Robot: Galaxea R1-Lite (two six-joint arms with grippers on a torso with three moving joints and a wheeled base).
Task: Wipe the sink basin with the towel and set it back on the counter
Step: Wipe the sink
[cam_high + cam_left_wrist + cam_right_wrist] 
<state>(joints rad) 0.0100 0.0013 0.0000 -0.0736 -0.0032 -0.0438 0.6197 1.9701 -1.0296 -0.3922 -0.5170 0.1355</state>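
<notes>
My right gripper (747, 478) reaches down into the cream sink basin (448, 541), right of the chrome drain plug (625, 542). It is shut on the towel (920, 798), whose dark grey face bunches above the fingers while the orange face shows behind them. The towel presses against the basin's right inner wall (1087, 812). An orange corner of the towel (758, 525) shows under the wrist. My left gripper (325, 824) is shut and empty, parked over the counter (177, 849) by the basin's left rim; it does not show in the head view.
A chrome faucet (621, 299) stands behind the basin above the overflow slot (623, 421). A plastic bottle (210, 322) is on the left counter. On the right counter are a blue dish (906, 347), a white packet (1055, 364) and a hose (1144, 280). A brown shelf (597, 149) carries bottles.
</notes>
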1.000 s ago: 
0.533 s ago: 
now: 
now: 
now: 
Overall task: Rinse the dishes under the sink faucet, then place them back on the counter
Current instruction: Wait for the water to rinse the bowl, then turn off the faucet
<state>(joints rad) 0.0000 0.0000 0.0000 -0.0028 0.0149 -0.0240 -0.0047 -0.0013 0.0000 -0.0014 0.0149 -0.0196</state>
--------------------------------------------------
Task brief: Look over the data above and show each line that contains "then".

Task result:
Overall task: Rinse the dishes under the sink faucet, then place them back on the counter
Current instruction: Wait for the water to rinse the bowl, then turn off the faucet

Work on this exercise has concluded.